* Aim of the task
Write only the number of lines below in which "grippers" occurs.

--- Data below Enclosed Below ---

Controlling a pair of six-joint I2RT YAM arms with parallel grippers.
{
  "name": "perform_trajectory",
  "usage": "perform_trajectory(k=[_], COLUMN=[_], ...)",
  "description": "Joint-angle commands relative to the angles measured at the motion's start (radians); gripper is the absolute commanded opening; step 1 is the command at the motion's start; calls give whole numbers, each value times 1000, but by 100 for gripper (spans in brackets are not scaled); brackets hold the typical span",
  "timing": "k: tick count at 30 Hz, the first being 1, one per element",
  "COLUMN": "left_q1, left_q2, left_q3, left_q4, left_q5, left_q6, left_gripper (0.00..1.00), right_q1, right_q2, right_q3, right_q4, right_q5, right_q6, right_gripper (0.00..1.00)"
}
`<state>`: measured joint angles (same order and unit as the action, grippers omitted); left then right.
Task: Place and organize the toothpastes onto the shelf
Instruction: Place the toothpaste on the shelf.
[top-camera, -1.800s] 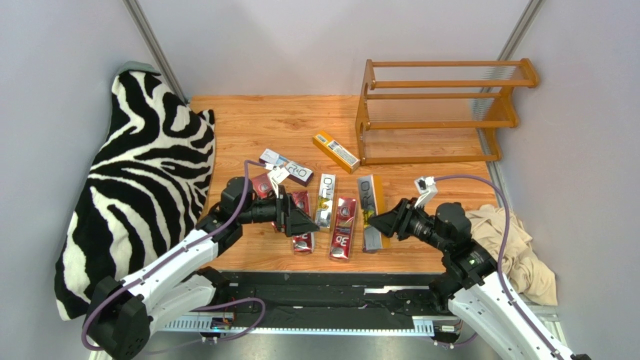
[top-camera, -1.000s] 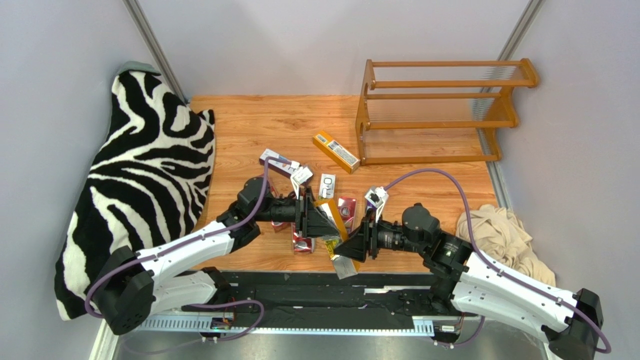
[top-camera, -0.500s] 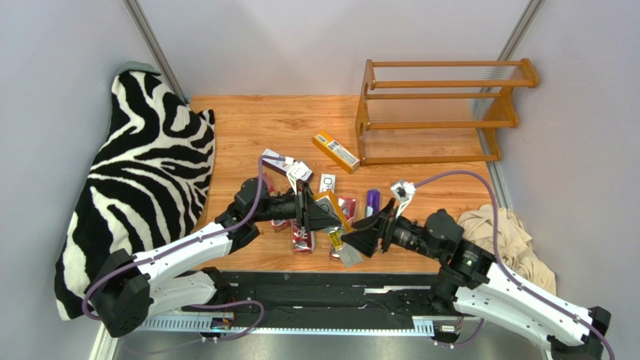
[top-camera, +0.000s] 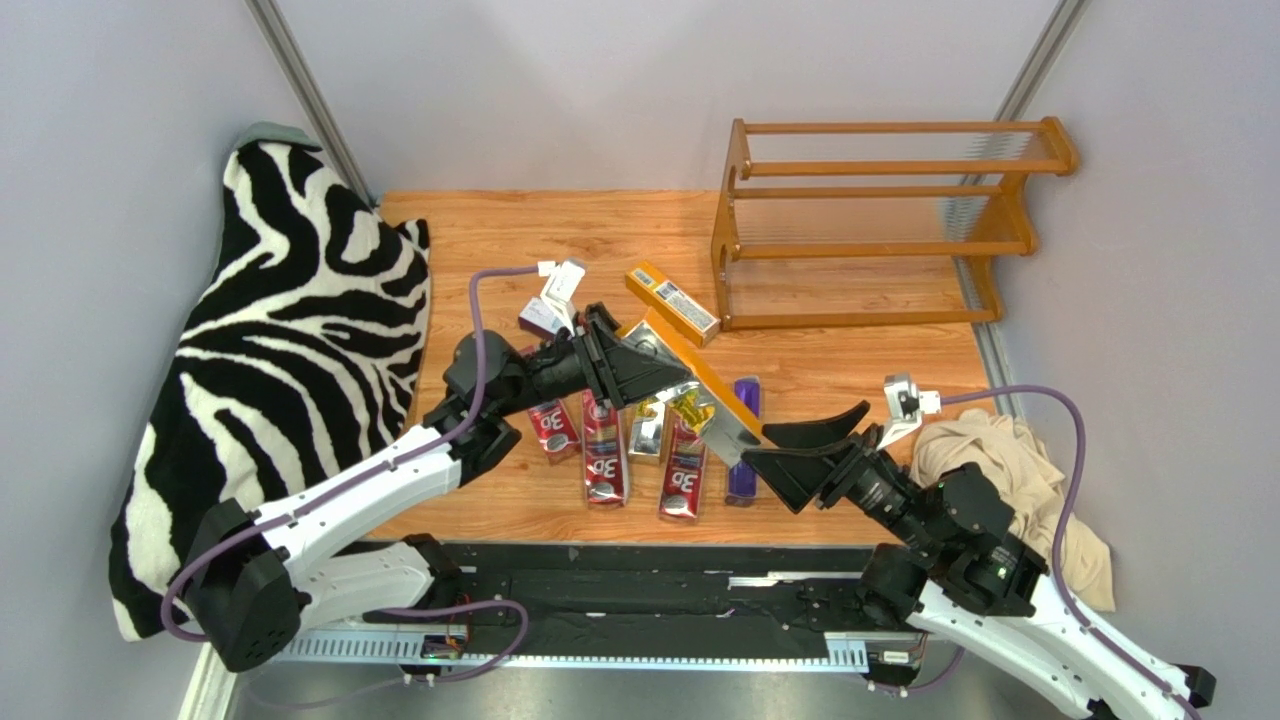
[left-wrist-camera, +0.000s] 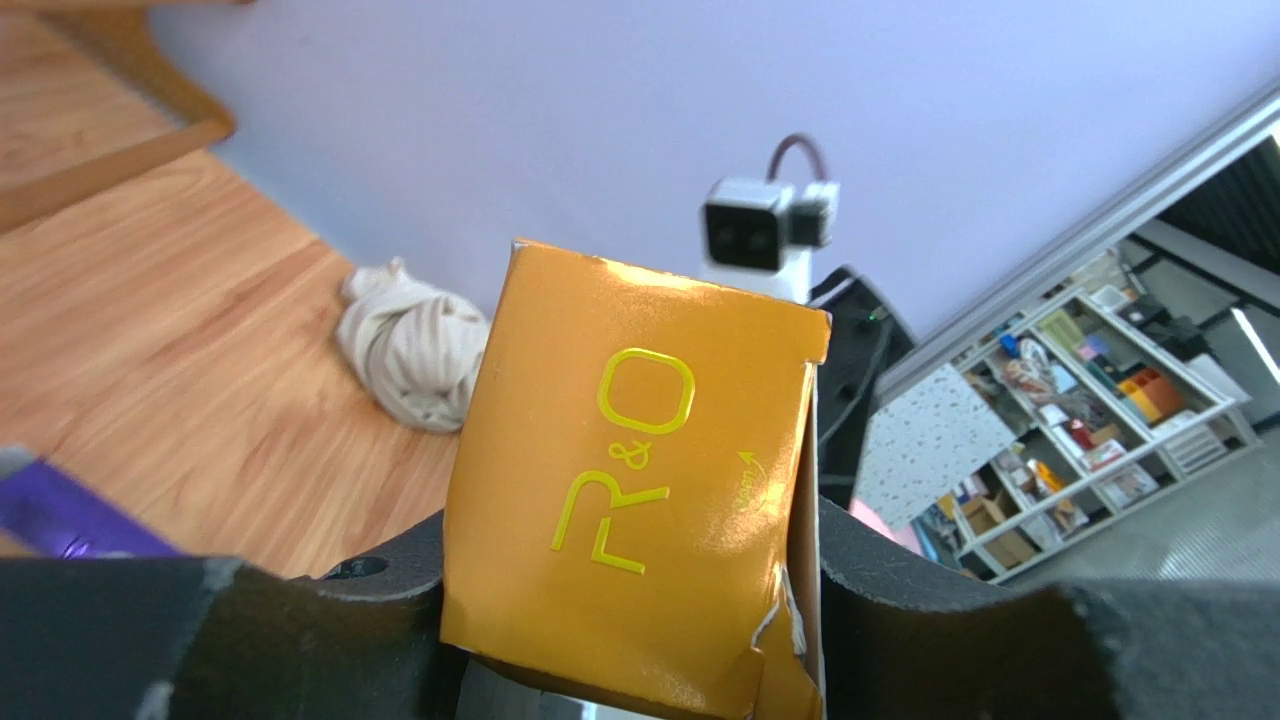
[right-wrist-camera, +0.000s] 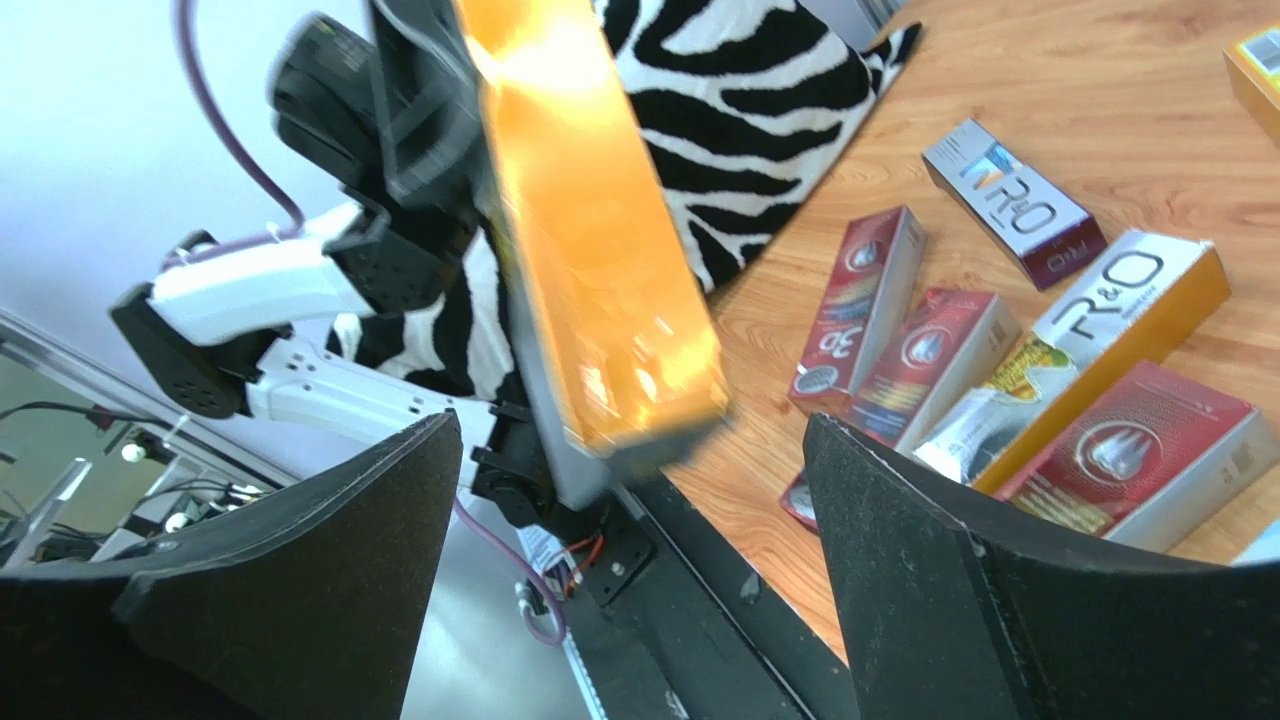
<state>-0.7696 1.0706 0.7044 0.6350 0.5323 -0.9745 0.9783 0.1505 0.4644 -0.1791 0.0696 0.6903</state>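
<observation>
Orange-yellow card printed "R&O" in yellow fills our left wrist view: this toothpaste carton (left-wrist-camera: 639, 495) is clamped at one end in our left claw (top-camera: 619, 371), whose jaws are closed tight on it, above the bench (top-camera: 496, 240). From there it slants towards 4 o'clock, its free end just in front of our right claw (top-camera: 796, 450), whose jaws stand wide apart and grip nothing. Below, lying on the bench, we read "R&O" again on a white carton (right-wrist-camera: 1120, 293) and a purple carton (right-wrist-camera: 1010, 203), with red cartons (right-wrist-camera: 924, 353) beside them. The shelf (top-camera: 902, 128) stands at 1 o'clock, well apart from them.
</observation>
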Motion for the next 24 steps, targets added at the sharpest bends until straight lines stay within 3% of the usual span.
perform_trajectory(k=[1, 12, 13, 19, 24], left_q1=[4, 3, 3, 1, -7], left_q2=[49, 146, 147, 169, 207], left_q3=[98, 135, 133, 127, 141], left_q4=[182, 299, 305, 338, 371], left_q5=[35, 87, 89, 92, 117], left_q6=[-98, -188, -193, -211, -234], left_gripper=[41, 41, 41, 41, 41], right_q1=[0, 0, 0, 0, 0], right_q2=[6, 14, 14, 40, 44], right_q3=[-15, -29, -29, -49, -58], right_q4=[20, 127, 133, 168, 210], right_q5=[24, 38, 38, 32, 33], right_q6=[17, 20, 20, 37, 38], right_gripper=[89, 80, 72, 51, 50])
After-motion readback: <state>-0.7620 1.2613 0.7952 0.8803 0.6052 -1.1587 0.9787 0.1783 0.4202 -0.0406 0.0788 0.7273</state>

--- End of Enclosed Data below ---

* Worked solution
2